* _About this task_: Restate the entries below exactly. Images are not part of the copy.

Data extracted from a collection

━━━

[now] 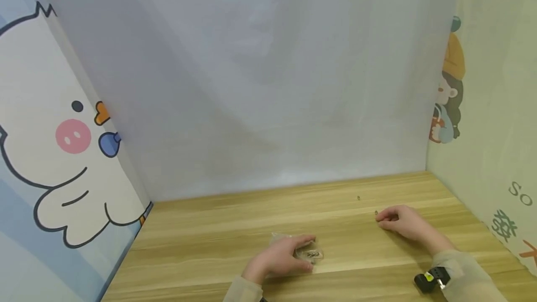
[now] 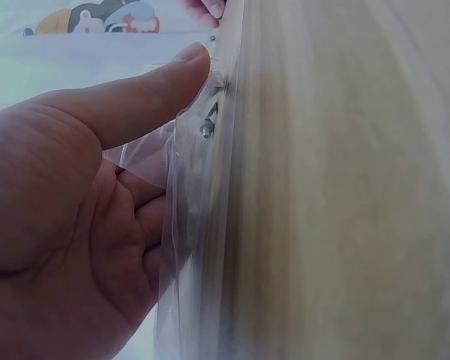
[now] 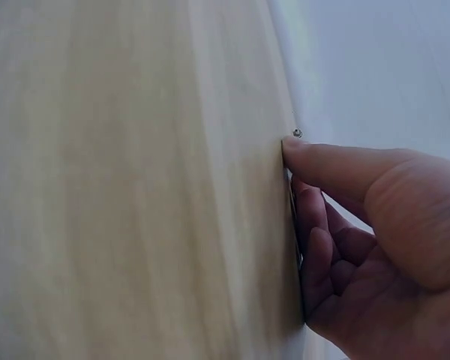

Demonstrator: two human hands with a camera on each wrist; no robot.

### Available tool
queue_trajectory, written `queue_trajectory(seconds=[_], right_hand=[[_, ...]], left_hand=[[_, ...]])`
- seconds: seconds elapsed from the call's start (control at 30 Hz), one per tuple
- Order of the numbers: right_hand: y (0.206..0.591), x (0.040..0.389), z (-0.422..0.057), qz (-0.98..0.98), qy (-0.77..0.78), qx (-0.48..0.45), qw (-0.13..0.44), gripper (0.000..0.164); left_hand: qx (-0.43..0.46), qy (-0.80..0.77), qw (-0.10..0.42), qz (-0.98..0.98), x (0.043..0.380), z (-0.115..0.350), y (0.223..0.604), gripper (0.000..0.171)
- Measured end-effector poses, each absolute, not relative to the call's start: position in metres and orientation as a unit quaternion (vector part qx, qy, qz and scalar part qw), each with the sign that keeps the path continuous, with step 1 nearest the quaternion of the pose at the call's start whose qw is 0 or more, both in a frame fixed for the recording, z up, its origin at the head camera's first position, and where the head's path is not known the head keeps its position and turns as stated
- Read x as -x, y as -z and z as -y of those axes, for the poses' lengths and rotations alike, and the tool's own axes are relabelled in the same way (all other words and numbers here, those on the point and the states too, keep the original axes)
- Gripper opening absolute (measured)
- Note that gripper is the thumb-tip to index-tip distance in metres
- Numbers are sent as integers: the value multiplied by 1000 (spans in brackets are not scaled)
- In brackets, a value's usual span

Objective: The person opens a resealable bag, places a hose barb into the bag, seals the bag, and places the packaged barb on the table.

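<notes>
A clear plastic bag (image 1: 315,254) with several small metal pieces inside lies on the table. My left hand (image 1: 282,256) holds it from the left, thumb and index finger spread to either side. In the left wrist view the film (image 2: 181,217) of the bag runs past the thumb, in front of the curled fingers. My right hand (image 1: 404,223) is low at the table's right, fingertips right at a small metal piece (image 1: 376,212). The right wrist view shows the thumb tip down at the tabletop; I cannot tell whether the fingertips pinch anything.
Another small metal piece (image 1: 358,198) lies farther back on the wood-grain table (image 1: 201,232). A pale curtain (image 1: 268,83) hangs behind the table. Printed cartoon panels (image 1: 46,83) stand at the left, and a pale green one (image 1: 495,106) at the right.
</notes>
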State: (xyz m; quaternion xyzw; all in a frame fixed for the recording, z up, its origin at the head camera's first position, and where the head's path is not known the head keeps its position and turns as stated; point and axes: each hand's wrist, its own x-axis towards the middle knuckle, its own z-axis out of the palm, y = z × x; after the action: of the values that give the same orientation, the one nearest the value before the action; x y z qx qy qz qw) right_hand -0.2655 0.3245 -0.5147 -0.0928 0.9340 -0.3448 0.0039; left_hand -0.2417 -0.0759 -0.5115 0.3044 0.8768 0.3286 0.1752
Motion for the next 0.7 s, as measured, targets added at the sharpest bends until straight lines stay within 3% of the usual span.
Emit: queue_trajectory(seconds=[0.7], right_hand=[[517,266,-326,-939,328,99,7,9]], left_hand=[[-314,-316,168,-879,241,75,510,76]])
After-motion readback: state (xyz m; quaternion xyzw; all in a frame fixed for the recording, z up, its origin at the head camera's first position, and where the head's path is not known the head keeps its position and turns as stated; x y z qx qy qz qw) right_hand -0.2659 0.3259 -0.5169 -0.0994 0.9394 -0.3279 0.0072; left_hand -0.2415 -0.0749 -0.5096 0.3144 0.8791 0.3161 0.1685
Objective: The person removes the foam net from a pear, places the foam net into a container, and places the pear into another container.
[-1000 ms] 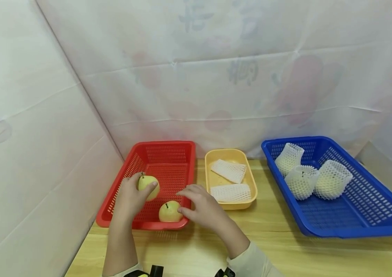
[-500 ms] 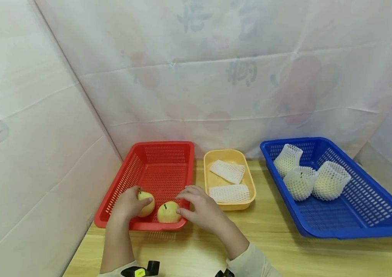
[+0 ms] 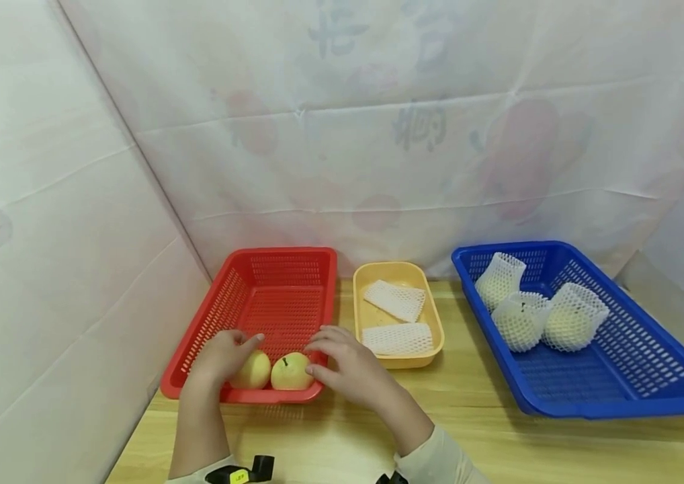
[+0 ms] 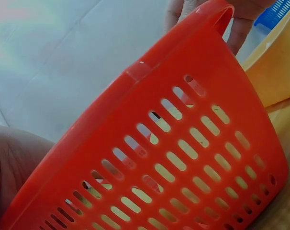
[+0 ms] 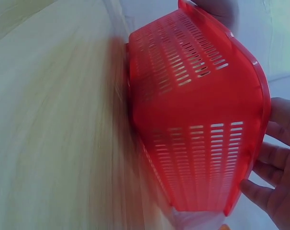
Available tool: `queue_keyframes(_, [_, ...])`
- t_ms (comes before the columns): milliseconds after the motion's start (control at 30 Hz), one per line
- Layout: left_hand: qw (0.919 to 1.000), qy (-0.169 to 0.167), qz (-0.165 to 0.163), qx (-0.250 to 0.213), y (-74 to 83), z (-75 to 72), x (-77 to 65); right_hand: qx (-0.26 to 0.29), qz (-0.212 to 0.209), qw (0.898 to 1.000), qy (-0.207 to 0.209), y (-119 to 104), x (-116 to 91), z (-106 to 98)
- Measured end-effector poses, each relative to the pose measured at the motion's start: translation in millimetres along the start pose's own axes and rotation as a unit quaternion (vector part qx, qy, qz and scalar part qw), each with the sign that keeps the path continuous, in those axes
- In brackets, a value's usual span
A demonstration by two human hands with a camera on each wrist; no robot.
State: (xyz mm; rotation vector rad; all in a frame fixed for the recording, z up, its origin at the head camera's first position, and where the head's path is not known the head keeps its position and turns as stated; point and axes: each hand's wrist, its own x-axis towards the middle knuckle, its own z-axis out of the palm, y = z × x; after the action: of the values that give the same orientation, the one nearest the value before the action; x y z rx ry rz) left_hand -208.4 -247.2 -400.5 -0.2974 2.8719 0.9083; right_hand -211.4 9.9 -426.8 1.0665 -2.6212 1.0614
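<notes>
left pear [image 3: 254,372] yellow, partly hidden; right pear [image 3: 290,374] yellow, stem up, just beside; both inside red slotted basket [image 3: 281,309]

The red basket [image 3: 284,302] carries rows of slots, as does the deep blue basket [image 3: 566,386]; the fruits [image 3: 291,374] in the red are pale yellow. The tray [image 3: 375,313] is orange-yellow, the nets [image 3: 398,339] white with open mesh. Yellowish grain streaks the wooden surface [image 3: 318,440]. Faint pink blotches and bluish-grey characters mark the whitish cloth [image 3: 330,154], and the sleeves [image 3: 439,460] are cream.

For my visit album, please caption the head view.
Left hand and right hand at a red basket with two yellow fruits; three netted fruits in a blue basket.
</notes>
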Motion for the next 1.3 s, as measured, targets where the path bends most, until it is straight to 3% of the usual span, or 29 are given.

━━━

* _Answer for the task_:
[now] 
[now] 
[now] 

Demonstrator: two human hands with a camera on each wrist; no robot.

### Available tool
queue_trajectory, written `queue_trajectory(seconds=[_], right_hand=[[_, ...]], left_hand=[[_, ...]])`
- seconds: seconds elapsed from the call's start (control at 30 Hz), one per tuple
- Order of the numbers: right_hand: y (0.206..0.591), x (0.040..0.389), z (-0.422..0.057), qz (-0.98..0.98), qy (-0.77..0.78), qx (-0.48..0.45), qw (-0.13..0.44), gripper (0.000..0.164); left_hand: qx (-0.43..0.46), qy (-0.80..0.77), qw (-0.10..0.42), qz (-0.98..0.98), x (0.043..0.380), z (-0.115..0.350), y (0.223..0.604), gripper (0.000..0.171)
- Measured end-effector poses, each absolute, not relative to the call's start: position in metres and orientation as a unit quaternion (vector part qx, qy, qz and scalar part qw), each with the sign that keeps the path continuous, with step 1 nearest the quaternion of the pose at the call's start whose qw is 0 or more, both in a frame fixed for the recording, z up, its origin at the head camera's first position, and where the head's path is not known the head keeps its position and turns as stated
- Read x as -x, y as -z and z as -y of those axes, for the poses' lengths and rotations alike, and the tool's own axes are relabelled in the same way (all other words and numbers here, those on the point and the states too, keep the original axes)
- Gripper opening absolute (measured)
- Note that gripper is the thumb-tip to index-tip distance in metres
- Numbers are sent as integers: the value multiplied by 1000 (spans in brackets are not scaled)
- In brackets, a value's usual span

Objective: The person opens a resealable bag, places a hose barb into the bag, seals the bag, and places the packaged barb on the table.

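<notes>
A clear plastic bag (image 1: 315,254) with several small metal pieces inside lies on the table. My left hand (image 1: 282,256) holds it from the left, thumb and index finger spread to either side. In the left wrist view the film (image 2: 181,217) of the bag runs past the thumb, in front of the curled fingers. My right hand (image 1: 404,223) is low at the table's right, fingertips right at a small metal piece (image 1: 376,212). The right wrist view shows the thumb tip down at the tabletop; I cannot tell whether the fingertips pinch anything.
Another small metal piece (image 1: 358,198) lies farther back on the wood-grain table (image 1: 201,232). A pale curtain (image 1: 268,83) hangs behind the table. Printed cartoon panels (image 1: 46,83) stand at the left, and a pale green one (image 1: 495,106) at the right.
</notes>
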State: (xyz m; quaternion xyzw; all in a frame fixed for the recording, z up, its origin at the head camera's first position, and where the head's path is not known the head keeps its position and turns as stated; point and axes: each hand's wrist, its own x-axis towards the middle knuckle, its own z-axis out of the palm, y = z × x; after the action: of the values that give the same orientation, the one nearest the value before the action; x y z qx qy qz qw) right_hand -0.2655 0.3245 -0.5147 -0.0928 0.9340 -0.3448 0.0039; left_hand -0.2417 -0.0759 -0.5115 0.3044 0.8768 0.3286 0.1752
Motion for the next 0.7 s, as measured, targets added at the sharpest bends until straight lines stay within 3% of the usual span.
Emit: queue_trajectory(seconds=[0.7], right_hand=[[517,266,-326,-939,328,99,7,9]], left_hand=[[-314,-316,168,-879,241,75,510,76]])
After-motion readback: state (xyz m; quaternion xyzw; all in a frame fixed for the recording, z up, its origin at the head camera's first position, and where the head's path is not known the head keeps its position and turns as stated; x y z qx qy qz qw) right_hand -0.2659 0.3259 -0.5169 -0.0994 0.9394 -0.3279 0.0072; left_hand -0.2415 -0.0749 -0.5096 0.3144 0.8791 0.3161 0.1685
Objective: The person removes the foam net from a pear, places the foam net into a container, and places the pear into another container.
[-1000 ms] 
[-500 ms] 
[+0 ms] 
[+0 ms] 
[+0 ms] 
Available tool: `queue_keyframes(_, [_, ...])`
- t_ms (comes before the columns): milliseconds after the motion's start (control at 30 Hz), one per line
- Layout: left_hand: qw (0.919 to 1.000), qy (-0.169 to 0.167), qz (-0.165 to 0.163), qx (-0.250 to 0.213), y (-74 to 83), z (-75 to 72), x (-77 to 65); right_hand: qx (-0.26 to 0.29), qz (-0.212 to 0.209), qw (0.898 to 1.000), qy (-0.207 to 0.209), y (-119 to 104), x (-116 to 91), z (-106 to 98)
- Measured end-effector poses, each relative to the pose measured at the motion's start: translation in millimetres along the start pose's own axes and rotation as a unit quaternion (vector part qx, qy, qz and scalar part qw), each with the sign that keeps the path continuous, in those axes
- In brackets, a value's usual span
A demonstration by two human hands with a camera on each wrist; no robot.
State: (xyz mm; rotation vector rad; all in a frame fixed for the recording, z up, its origin at the head camera's first position, and where the head's path is not known the head keeps its position and turns as stated; point and axes: each hand's wrist, its own x-axis towards the middle knuckle, its own z-axis out of the palm, y = z × x; after the action: of the values that give the same orientation, the one nearest the value before the action; x y z rx ry rz) left_hand -208.4 -247.2 -400.5 -0.2974 2.8719 0.9083; right_hand -211.4 9.9 -426.8 1.0665 -2.6212 1.0614
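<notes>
left pear [image 3: 254,372] yellow, partly hidden; right pear [image 3: 290,374] yellow, stem up, just beside; both inside red slotted basket [image 3: 281,309]

The red basket [image 3: 284,302] carries rows of slots, as does the deep blue basket [image 3: 566,386]; the fruits [image 3: 291,374] in the red are pale yellow. The tray [image 3: 375,313] is orange-yellow, the nets [image 3: 398,339] white with open mesh. Yellowish grain streaks the wooden surface [image 3: 318,440]. Faint pink blotches and bluish-grey characters mark the whitish cloth [image 3: 330,154], and the sleeves [image 3: 439,460] are cream.

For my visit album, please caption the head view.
Left hand and right hand at a red basket with two yellow fruits; three netted fruits in a blue basket.
</notes>
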Motion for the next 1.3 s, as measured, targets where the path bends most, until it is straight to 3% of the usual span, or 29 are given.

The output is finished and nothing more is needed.